Vers un divorce ente les Verts et le PS ?

La conclusion de Ce Delft semble sans appel : « L’optimisation de Nantes Atlantique apparaît plus génératrice de richesses pour la France que la construction d’un nouvel aéroport à Notre-Dame-des-Landes ». Avec d’autres élus, et notamment le tout nouveau sénateur EELV Ronan Dantec, le maire sans étiquette de Notre-Dame-des-Landes Jean-Paul Naud déclare qu’il « faut abroger la déclaration d’utilité publique ». Le PS local s’étonne, voire s’insurge, de cette demande, que les membres d’EELV se sont bien gardés de mentionner lors des accords qui ont permis à Ronan Dantec d’être élu aux dernières sénatoriales. Cette pomme de discorde peut-elle faire capoter les accords entre écologistes et socialistes en vue des élections de 2012 ? Pour l’instant, les crispations semblent se concentrer sur l’EPR, le nouveau réacteur en construction à Flamanville, que le PS n’entend pas abandonner.

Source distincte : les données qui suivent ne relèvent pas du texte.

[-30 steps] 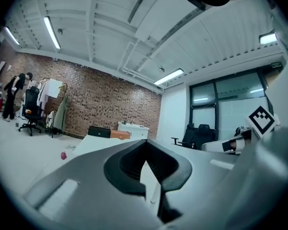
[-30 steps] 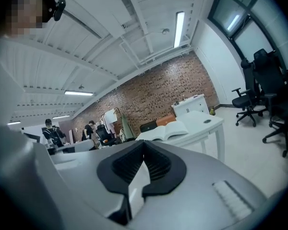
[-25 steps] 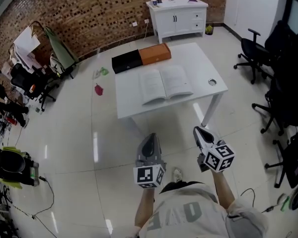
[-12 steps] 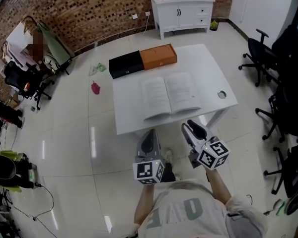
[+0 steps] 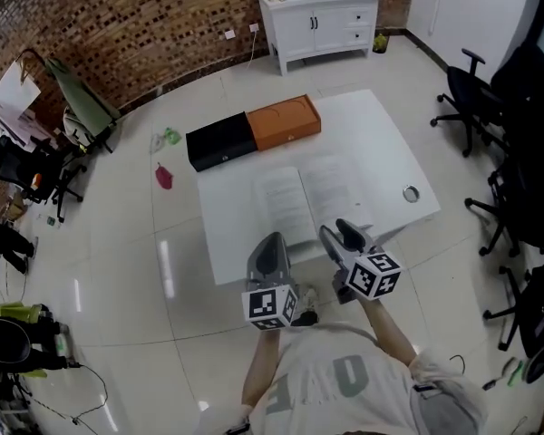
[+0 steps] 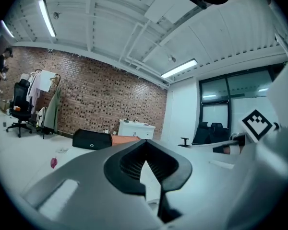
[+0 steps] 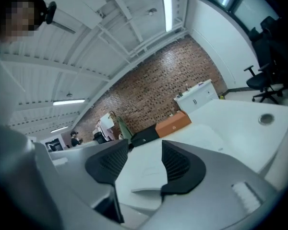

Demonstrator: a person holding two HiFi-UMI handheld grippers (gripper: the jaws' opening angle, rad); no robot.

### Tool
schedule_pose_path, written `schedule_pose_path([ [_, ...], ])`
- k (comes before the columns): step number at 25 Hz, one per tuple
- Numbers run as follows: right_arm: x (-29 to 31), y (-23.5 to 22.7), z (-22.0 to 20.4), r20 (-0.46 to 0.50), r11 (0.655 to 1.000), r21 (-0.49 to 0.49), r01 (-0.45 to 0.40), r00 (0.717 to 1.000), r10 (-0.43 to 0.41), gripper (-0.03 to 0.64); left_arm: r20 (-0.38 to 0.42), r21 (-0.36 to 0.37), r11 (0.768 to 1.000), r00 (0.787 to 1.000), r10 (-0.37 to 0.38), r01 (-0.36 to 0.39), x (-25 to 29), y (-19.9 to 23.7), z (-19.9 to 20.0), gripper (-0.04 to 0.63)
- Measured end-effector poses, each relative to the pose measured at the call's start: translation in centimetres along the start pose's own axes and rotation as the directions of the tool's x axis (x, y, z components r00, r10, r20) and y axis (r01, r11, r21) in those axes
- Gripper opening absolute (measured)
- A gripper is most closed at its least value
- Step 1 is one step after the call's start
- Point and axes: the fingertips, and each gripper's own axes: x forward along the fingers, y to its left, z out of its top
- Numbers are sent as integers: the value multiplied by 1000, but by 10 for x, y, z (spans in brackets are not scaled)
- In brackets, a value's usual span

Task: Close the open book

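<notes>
Head view: the open white-paged book (image 5: 313,202) is lying flat at the centre of the white rectangular table (image 5: 222,243). The left gripper (image 5: 270,243) and right gripper (image 5: 338,231) are hovering over the table's near edge

Left gripper view: the fingers are pressing together, holding nothing

Right gripper view: the fingers have just been opening and are standing apart, empty, with the book lying on the table beyond them
</notes>
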Motion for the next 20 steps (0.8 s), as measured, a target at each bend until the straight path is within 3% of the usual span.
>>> schedule_pose_path([
  [3,6,-43,-48,-82,988,99,120,990,-112,241,-55,-5,1000,998,-16,15,16,5,-17,12],
  [5,3,-71,-80,-138,958,228,173,980,-144,255,-112,3,1000,994,-11,12,22,6,-34,12],
  [9,0,-111,-101,-129,821,546,168,985,-116,297,-173,10,1000,985,-25,27,29,1,-50,12],
  [12,3,-135,-101,-101,757,628,179,984,-149,299,-183,20,999,982,-35,39,34,-2,-53,12],
  [16,6,-157,-101,-47,635,756,161,980,-192,288,-201,26,999,979,-22,28,36,-1,-57,12],
  [20,17,-167,-96,-44,594,785,177,972,-232,261,-210,14,1000,978,-4,7,37,7,-58,12],
])
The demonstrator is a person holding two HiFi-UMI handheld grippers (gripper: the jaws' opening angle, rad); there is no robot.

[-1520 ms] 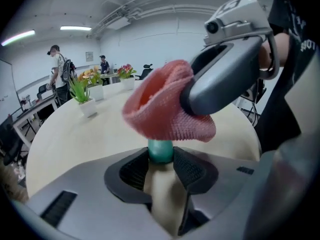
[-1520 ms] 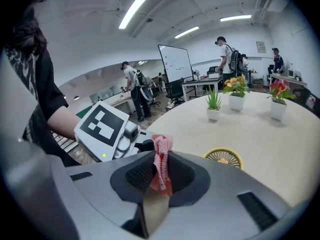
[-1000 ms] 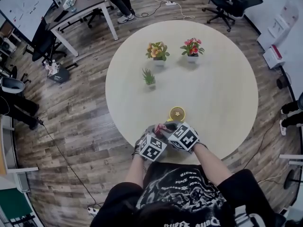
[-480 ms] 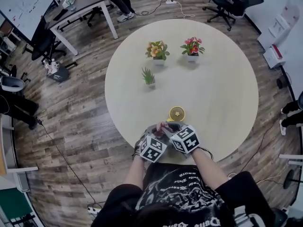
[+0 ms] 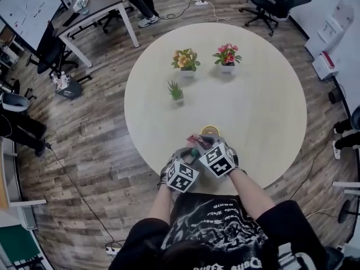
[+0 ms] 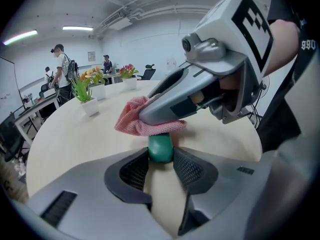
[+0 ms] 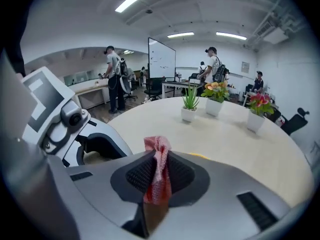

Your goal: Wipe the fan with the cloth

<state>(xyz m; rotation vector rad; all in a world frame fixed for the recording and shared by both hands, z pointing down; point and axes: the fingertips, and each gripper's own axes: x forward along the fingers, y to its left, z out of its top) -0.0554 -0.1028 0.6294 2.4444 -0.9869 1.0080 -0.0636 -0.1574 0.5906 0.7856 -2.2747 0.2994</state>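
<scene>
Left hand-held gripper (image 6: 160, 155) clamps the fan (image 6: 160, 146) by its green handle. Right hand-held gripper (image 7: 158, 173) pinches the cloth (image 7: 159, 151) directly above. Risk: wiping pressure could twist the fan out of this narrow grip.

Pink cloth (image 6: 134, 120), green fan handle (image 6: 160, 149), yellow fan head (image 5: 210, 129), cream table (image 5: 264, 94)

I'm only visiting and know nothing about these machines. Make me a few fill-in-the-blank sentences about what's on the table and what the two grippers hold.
1. The jaws of the right gripper are shut on a pink ____.
2. The jaws of the left gripper grip a ____ handle.
3. ____ potted plants stand on the table.
4. The table's top is ____ in shape.

Missing words: cloth; green; Three; round.
</scene>
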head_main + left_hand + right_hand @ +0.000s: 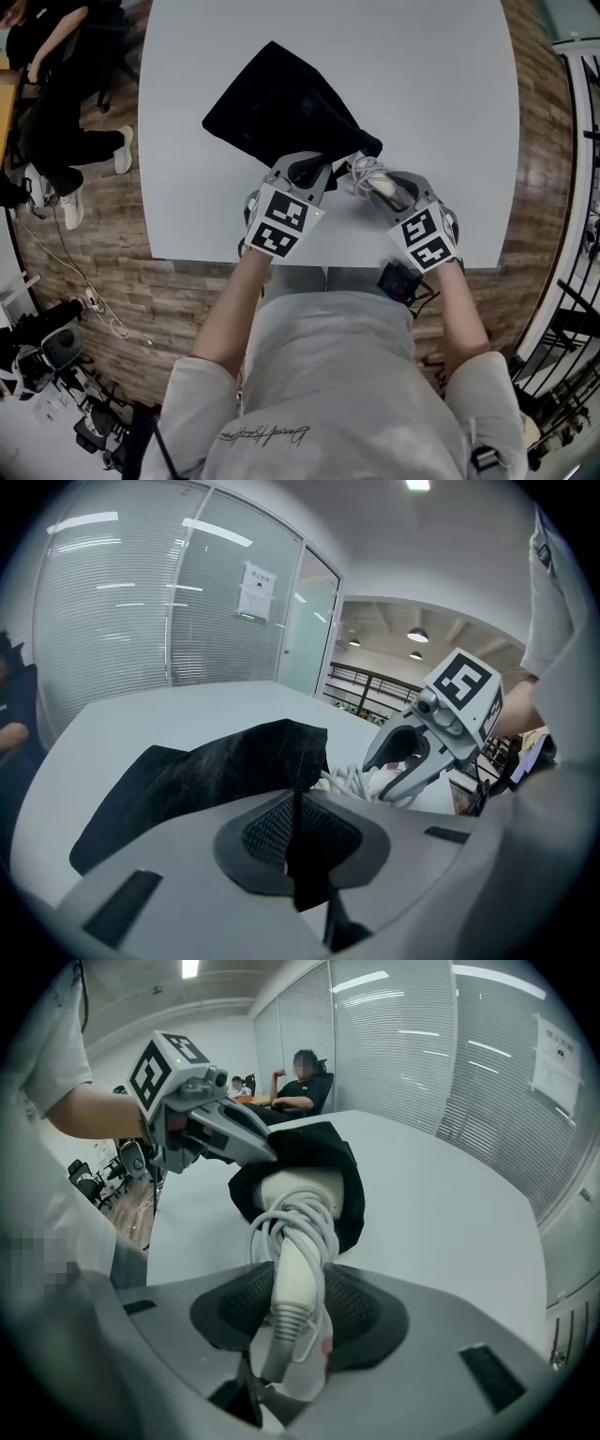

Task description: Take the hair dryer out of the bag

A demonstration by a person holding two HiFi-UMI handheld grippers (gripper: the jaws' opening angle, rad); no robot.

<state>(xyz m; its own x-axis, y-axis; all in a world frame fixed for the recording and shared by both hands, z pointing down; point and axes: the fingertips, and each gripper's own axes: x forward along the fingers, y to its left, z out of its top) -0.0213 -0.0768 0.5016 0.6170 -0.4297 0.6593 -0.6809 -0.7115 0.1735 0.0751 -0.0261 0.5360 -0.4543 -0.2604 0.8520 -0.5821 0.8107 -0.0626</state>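
Observation:
A black cloth bag (277, 106) lies on the white table (422, 103), its mouth towards me. My left gripper (307, 172) is shut on the bag's near edge; in the left gripper view black fabric (298, 841) is pinched between the pads. A white hair dryer (298, 1241) with its cord wound round the handle sticks out of the bag's mouth (342, 1180). My right gripper (298, 1312) is shut on that handle, right of the left gripper (220, 1129). The dryer's head is still partly inside the bag. In the head view the right gripper (377, 186) holds the dryer (370, 176) at the bag's near corner.
The table's near edge (328, 265) runs just below both grippers. A person sits on a chair at the far left (56, 103). Cables (89, 295) and gear lie on the wooden floor. A black device (401, 279) hangs at my waist.

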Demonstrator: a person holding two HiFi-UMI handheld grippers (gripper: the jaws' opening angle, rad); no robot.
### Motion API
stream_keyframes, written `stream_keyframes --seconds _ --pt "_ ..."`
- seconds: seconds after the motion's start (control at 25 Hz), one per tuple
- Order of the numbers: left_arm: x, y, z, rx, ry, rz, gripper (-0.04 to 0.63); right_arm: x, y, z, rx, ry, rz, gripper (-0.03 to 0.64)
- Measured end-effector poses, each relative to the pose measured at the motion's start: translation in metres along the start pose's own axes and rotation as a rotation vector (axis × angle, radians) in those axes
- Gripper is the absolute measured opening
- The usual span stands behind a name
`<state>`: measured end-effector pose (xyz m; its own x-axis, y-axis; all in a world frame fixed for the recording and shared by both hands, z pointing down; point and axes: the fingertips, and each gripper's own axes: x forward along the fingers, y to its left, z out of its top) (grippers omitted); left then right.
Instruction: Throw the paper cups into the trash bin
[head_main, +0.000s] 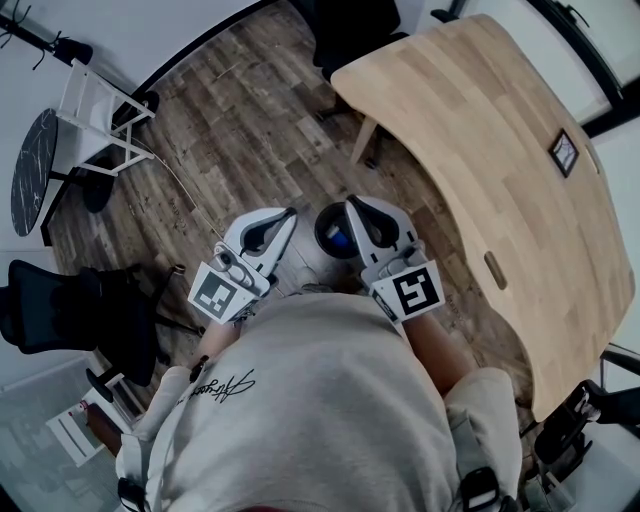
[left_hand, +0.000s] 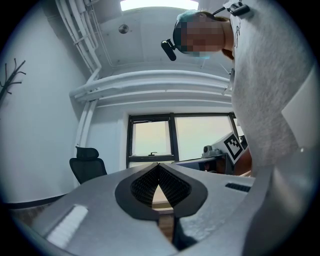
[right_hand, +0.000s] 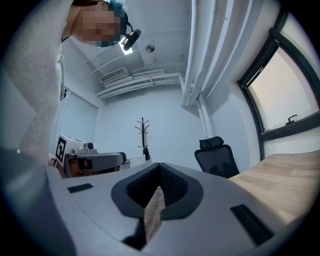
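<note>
The round dark-rimmed trash bin (head_main: 322, 240) stands on the brown plank floor (head_main: 250, 120) right in front of the person in a grey sweatshirt (head_main: 320, 400), between the two tools. A blue patch shows inside it, too small to identify. No paper cup can be made out in any view.

The left tongs (head_main: 290, 213) (left_hand: 159, 166) are clenched tip to tip with nothing between them. Their nose sits just beside the bin's left rim. The right tongs (head_main: 350, 203) (right_hand: 159, 167) are clenched too and hold nothing, with their nose over the bin's right rim.

The curved near edge of the one light wooden counter (head_main: 480, 150) runs close along the right arm and hems in that side. The counter carries a single small black-framed square (head_main: 564, 152).

The floor beyond the bin lies open up to the pale wall. To the left stand one white side table with a round black marbled top (head_main: 30, 170) and one black office chair (head_main: 60, 310). A second black chair (head_main: 350, 30) is tucked at the counter's far end.

The right gripper view also shows a lone dark coat stand (right_hand: 143, 135) against the far wall.
</note>
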<state>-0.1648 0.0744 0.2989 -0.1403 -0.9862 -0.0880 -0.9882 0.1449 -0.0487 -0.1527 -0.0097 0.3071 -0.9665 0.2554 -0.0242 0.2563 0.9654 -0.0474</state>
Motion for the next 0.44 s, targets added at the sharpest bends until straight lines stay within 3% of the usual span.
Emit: stream_keyframes --seconds 0.24,0.44 --pt "-0.0007 0.0038 -0.0013 -0.004 0.015 0.007 0.003 0.0039 0.0052 -0.0024 0.004 0.019 0.017 0.011" --pt "0.0001 0.0079 0.0006 0.009 0.004 0.007 0.003 0.0104 0.0043 0.0037 -0.051 -0.010 0.021 0.010"
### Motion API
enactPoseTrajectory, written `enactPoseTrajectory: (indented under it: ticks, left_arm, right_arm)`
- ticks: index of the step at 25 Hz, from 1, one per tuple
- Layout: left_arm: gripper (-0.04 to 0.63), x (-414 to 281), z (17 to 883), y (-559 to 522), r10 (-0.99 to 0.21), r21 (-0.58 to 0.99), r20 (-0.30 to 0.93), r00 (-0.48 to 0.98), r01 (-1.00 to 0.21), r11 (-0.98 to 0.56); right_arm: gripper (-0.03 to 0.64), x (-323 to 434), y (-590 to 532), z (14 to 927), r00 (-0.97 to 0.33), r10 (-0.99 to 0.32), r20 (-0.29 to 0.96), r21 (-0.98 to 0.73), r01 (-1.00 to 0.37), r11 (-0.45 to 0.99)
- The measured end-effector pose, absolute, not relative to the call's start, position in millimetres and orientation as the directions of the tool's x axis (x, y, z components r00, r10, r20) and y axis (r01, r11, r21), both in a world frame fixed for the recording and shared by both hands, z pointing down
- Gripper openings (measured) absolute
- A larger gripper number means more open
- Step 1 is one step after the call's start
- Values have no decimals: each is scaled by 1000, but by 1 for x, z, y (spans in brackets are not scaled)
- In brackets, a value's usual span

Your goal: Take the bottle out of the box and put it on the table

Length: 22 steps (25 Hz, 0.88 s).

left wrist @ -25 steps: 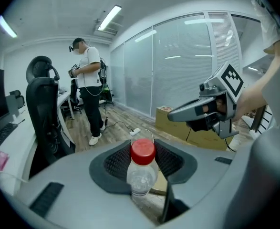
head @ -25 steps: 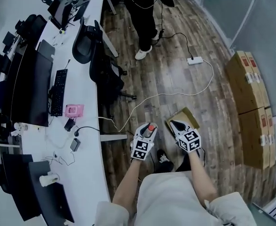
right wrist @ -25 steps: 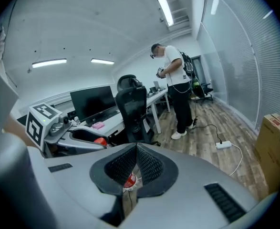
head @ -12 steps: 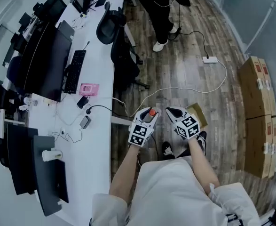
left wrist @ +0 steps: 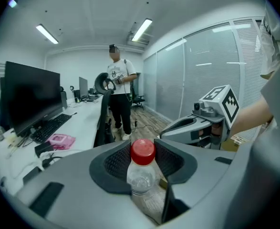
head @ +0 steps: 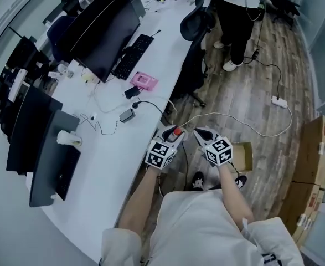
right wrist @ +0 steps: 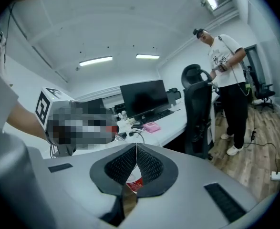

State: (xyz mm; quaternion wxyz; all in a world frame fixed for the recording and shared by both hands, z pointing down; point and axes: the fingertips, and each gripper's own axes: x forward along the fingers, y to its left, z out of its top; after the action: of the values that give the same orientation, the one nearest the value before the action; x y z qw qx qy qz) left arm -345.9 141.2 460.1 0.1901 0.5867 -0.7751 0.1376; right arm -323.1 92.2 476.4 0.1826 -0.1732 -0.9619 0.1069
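Two tongs are held side by side at the edge of the white tabletop (head: 109,159). The left tongs (head: 171,135) grip a clear bottle (left wrist: 140,174) with a red cap, standing upright. The right tongs (right wrist: 136,150) are pressed together, holding nothing. A brown box (head: 243,155) sits on the floor to their right.
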Motion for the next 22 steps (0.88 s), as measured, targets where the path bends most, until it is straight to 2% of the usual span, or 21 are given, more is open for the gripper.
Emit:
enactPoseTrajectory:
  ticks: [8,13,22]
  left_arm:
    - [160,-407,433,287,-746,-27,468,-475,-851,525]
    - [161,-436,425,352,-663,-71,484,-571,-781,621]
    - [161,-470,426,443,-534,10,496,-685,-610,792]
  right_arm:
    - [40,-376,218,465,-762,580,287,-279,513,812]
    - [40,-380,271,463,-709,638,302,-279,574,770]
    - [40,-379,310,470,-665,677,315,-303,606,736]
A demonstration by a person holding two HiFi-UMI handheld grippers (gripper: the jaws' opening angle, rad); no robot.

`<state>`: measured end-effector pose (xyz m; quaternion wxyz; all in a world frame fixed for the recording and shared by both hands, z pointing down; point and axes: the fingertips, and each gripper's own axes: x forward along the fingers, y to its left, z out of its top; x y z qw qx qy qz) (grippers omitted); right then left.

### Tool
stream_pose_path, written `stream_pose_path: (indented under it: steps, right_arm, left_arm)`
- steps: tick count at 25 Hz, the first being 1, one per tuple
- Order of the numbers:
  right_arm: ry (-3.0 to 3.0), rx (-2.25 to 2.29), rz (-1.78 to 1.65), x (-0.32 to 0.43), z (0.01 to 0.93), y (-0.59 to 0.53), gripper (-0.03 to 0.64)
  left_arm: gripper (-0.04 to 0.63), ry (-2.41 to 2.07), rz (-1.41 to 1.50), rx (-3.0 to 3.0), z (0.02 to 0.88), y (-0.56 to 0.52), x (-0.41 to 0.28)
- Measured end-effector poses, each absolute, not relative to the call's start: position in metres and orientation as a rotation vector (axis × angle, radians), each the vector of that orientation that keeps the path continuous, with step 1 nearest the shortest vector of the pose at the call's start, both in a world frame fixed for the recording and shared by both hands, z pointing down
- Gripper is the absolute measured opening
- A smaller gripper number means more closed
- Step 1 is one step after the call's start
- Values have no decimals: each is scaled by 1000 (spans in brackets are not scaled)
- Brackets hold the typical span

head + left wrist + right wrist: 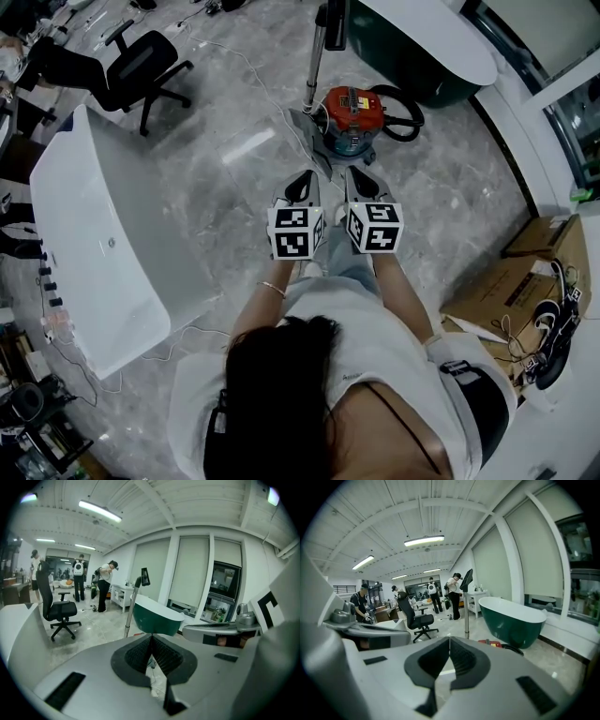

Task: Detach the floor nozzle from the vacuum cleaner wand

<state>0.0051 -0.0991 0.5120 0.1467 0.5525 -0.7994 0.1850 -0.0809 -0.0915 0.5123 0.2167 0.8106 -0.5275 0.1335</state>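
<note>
In the head view a red vacuum canister (354, 112) with a black hose (405, 117) stands on the marble floor ahead of me. Its metal wand (314, 52) rises upright beside it, and the grey floor nozzle (307, 133) lies at the wand's foot. My left gripper (302, 180) and right gripper (362, 180) are held side by side just short of the nozzle, both shut and holding nothing. The left gripper (151, 639) looks at the wand (131, 606). Past the right gripper (450, 641) are the wand (466, 613) and the canister (490, 643).
A white bathtub (98, 244) stands on my left, with a black office chair (141, 66) beyond it. A dark green bathtub (422, 42) is behind the vacuum. Cardboard boxes (511, 286) sit at the right. Several people (453, 595) stand far off.
</note>
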Motion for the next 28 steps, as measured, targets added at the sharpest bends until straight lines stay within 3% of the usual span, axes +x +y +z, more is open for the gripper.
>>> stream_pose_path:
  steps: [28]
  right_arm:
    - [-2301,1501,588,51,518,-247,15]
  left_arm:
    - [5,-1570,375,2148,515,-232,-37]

En juillet 2011, François Hollande, interviewé par Le Monde, estimait cependant que « personne n’imagine en France que l’alternance puisse risquer de ne pas se faire à cause d’un aéroport ». Mais en mars, Cécile Duflot avait assuré que « l’accord de 2012 avec le PS, s’ils ne lâchent pas sur Notre-Dame-des-Landes, ce sera non ». Et en juillet dernier, la candidate Eva Joly exigeait à nouveau l’abandon de l’aéroport. Au sein du PS, les avis divergent. Jean-Marc Ayrault, député maire de Nantes et proche de François Hollande, affirme que ce projet d’aéroport est « acquis et acté ». Tandis que Ségolène Royal demande une réouverture de l’enquête publique. L’introduction de faits nouveaux, telle l’étude de Ce Delft, pourraient appuyer une demande d’abrogation de la déclaration d’utilité publique. Mais pour le moment, rien n’est joué. L’automne des négociations politiques s’annonce chargé à gauche.

Nolwenn Weiler

Notes

[1L’association des élus doutant de la pertinence de l’aéroport (Cédpa).